The primary focus of buddy first aid is to keep your partner alive and well. To do this, there are actions you must take immediately to prevent further injury or loss of life. Learning the correct techniques and procedures of buddy first aid could make all the difference out in the field.
Buddy first aid includes the immediate, lifesaving measures performed for casualties by nonmedical personnel when medical personnel are not immediately available. In the context of military service, the term refers specifically to aid rendered during combat. Instances that require buddy first aid are very stressful and require quick decision making. It is important to deliver this aid as fast and effectively as possible before serious injury or death occurs.
In combat situations, suppressing the enemy is more important than the aid you can provide to the injured. Failing to suppress the enemy could lead to more injuries and compound the problem. Once the area is sufficiently secure, you will be clear to care for the wounded.

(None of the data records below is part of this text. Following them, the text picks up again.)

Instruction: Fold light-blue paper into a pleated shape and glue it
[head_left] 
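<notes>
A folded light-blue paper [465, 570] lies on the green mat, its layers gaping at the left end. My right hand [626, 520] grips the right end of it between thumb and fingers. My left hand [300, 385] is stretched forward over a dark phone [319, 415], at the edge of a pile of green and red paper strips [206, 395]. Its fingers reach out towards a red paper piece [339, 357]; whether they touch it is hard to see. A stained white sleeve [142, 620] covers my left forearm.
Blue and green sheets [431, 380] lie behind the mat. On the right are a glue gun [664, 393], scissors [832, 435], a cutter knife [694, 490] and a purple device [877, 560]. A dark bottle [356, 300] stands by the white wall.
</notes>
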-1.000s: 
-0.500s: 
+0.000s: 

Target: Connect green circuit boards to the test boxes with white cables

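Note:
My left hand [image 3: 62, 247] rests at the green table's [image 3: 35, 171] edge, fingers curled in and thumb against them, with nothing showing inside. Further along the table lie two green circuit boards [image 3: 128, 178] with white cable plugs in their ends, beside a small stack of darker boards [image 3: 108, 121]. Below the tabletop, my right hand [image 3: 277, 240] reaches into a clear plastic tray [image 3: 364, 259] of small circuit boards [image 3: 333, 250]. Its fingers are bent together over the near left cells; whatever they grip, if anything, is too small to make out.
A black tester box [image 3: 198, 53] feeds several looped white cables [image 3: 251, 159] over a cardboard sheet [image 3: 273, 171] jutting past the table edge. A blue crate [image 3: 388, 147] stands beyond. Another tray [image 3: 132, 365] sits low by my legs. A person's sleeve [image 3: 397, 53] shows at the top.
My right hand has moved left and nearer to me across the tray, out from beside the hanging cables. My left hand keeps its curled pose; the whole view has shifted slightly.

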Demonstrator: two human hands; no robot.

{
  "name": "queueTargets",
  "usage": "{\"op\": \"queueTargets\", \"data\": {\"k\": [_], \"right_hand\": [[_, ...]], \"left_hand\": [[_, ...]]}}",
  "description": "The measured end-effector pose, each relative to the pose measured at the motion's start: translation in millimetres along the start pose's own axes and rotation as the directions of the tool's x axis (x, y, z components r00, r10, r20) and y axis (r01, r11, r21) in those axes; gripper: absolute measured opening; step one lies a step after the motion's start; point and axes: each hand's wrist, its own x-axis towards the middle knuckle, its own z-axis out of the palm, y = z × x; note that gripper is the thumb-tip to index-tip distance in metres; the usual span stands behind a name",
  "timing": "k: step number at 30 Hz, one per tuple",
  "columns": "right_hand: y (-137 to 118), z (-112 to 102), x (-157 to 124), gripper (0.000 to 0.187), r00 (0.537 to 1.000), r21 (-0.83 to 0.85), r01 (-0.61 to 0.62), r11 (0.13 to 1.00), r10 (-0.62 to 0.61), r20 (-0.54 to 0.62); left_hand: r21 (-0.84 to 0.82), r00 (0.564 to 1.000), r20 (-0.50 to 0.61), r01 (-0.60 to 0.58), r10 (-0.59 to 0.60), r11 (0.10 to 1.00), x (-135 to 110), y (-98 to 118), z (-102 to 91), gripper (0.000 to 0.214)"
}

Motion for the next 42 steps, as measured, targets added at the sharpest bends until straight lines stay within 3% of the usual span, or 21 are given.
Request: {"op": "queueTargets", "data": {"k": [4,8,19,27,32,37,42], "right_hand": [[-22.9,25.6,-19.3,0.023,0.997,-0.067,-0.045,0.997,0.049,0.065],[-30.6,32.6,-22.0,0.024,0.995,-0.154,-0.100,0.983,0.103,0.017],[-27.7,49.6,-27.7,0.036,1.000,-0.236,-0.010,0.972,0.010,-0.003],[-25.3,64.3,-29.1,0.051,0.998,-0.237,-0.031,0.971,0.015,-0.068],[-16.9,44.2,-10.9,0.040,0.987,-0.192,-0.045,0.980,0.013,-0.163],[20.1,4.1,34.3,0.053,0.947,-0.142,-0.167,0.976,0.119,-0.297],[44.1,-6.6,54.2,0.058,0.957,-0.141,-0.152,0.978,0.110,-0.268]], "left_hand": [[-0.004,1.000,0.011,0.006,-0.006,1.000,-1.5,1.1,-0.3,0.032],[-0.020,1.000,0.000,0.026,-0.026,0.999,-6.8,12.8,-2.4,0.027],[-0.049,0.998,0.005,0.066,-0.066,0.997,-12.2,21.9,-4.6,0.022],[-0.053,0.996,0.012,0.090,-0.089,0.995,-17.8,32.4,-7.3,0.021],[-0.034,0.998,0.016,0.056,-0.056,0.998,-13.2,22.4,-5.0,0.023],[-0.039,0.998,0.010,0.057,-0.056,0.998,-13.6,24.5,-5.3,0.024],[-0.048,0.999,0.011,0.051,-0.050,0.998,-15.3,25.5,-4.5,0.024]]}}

First, determine whether or not you need to move your injured buddy. Generally speaking, it is better to treat them where they are, but you have to determine if they are in danger in their current position. It is always better not to move an injured person if you can help it; moving them may exacerbate an injury you cannot see.
Next, try to determine their general status. If the injured person is conscious, ask if they're ok. If they aren't sure, ask where they feel different or what hurts. It's vital to quickly gather the most pertinent information. If your injured partner is unconscious, not breathing, or doesn't have a pulse, move on to another wounded person — if there is one, and if your skills and training would clearly be more helpful to them. Otherwise, stay and render aid as best you can.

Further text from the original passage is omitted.